In my view, therefore, the qualified immunity defense was either excluded as a matter of law or irrelevant. Nevertheless, the district court not only instructed the jury on the defense but essentially said that it could find for the defendant on that defense even if it accepted Warren’s version of the facts. That was error, and I would therefore reverse.

. In none of its supplemental instructions did the district court tell the jury that it was rescinding an earlier incorrect instruction. The instructions were thus inconsistent, and I am reluctant to infer that the jury knew that the later instruction was intended as a correction of an earlier one. However, the fact that the jury asked for reinstruction on the qualified immunity issue indicates that in all probability it resolved the probable cause issue in favor of the plaintiff. The jury had been instructed that it need not reach the qualified immunity issue if it found that there was probable cause for the arrest. If the jury was following the court’s instructions, therefore, its inquiry regarding qualified immunity indicated that it had found no probable cause for the arrest. Of course, if that is the case, the qualified immunity issue assumes central importance to the resolution of this appeal.

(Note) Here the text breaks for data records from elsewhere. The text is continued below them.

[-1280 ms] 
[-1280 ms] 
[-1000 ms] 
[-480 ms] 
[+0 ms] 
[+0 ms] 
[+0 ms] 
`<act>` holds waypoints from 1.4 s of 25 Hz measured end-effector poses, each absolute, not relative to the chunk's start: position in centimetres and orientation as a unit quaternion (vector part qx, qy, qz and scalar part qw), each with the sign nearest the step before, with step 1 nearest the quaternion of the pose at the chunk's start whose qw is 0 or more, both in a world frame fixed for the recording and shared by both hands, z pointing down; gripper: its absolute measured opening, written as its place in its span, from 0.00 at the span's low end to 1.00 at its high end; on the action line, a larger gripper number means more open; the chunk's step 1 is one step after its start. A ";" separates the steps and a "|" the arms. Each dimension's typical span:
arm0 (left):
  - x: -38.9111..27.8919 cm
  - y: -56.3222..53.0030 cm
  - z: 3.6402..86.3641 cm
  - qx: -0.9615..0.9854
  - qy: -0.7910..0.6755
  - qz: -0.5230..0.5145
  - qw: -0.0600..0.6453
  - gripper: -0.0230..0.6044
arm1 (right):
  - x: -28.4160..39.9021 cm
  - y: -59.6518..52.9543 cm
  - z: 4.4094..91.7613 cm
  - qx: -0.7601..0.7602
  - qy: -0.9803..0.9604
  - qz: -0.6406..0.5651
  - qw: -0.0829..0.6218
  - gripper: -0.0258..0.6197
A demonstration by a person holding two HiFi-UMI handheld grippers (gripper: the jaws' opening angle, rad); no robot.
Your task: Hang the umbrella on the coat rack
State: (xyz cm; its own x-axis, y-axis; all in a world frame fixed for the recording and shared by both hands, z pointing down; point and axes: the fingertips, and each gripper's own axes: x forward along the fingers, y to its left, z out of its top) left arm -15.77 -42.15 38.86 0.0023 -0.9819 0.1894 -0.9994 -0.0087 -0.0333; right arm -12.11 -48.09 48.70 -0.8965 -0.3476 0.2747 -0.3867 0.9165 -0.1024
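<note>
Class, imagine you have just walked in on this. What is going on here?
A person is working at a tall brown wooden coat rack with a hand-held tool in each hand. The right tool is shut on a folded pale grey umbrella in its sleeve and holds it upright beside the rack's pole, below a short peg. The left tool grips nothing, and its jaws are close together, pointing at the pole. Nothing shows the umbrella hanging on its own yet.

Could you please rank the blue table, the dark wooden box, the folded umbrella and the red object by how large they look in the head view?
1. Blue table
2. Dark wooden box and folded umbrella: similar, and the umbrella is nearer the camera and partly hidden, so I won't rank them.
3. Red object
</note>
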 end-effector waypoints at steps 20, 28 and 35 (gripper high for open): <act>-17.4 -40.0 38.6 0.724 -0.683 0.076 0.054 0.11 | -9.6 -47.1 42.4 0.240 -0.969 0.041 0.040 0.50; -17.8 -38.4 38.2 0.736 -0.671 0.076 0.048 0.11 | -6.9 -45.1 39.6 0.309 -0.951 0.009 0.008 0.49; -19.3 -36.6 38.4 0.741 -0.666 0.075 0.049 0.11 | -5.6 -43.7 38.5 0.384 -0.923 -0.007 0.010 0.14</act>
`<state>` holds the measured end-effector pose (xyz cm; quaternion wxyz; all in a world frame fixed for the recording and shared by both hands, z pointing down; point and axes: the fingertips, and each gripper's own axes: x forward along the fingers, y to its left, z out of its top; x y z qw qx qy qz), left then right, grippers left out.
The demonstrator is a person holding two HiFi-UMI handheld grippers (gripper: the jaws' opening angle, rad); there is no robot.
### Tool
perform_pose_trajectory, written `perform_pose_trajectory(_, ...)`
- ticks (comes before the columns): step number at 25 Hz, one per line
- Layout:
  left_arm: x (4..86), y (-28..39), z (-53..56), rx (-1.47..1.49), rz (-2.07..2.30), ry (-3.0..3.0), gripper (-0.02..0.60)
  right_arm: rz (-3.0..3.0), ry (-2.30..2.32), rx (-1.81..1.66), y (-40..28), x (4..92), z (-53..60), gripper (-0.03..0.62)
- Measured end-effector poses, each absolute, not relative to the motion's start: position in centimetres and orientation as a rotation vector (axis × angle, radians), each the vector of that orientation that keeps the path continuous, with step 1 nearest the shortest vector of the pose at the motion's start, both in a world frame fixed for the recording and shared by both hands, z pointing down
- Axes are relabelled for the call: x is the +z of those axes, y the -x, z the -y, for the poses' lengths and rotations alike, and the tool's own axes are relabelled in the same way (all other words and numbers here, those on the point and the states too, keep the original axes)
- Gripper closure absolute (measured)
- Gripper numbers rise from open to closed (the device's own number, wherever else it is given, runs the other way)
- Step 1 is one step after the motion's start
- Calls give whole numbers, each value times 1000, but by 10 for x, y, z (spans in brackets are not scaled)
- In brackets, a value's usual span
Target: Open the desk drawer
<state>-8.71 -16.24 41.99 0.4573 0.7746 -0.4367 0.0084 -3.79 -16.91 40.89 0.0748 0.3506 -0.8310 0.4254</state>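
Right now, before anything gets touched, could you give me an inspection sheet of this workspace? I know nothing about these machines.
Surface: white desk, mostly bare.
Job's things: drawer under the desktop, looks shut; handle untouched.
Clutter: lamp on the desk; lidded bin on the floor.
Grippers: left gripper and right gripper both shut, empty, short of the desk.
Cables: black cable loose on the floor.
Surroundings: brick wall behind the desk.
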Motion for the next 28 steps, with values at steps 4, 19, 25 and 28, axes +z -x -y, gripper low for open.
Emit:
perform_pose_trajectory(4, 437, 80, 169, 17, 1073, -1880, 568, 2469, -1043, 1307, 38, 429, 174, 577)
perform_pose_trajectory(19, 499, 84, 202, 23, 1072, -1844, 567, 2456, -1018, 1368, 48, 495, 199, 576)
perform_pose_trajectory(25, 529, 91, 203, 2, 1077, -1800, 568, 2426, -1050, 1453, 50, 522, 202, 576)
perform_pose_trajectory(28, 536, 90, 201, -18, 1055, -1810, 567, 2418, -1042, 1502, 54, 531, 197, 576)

. Even if my colleagues’ view of the qualified immunity issue is correct, the judgment should be reversed because the instructions on that issue were confusing. The district court’s instructions made no reference to the possibility of factual misperceptions or mistaken conclusions that are so central to my colleagues' analysis. Instead, it repeatedly made comments regarding legal predictability such as "If the defendant officer convinces you by a preponderance of the evidence that a reasonable officer could not have been expected to know that such actions violated the U.S. Constitution, then you would return a verdict for the defendant.” Given the record in this case, I do not believe a jury could rationally implement those instructions because neither party argued legal predictability to it.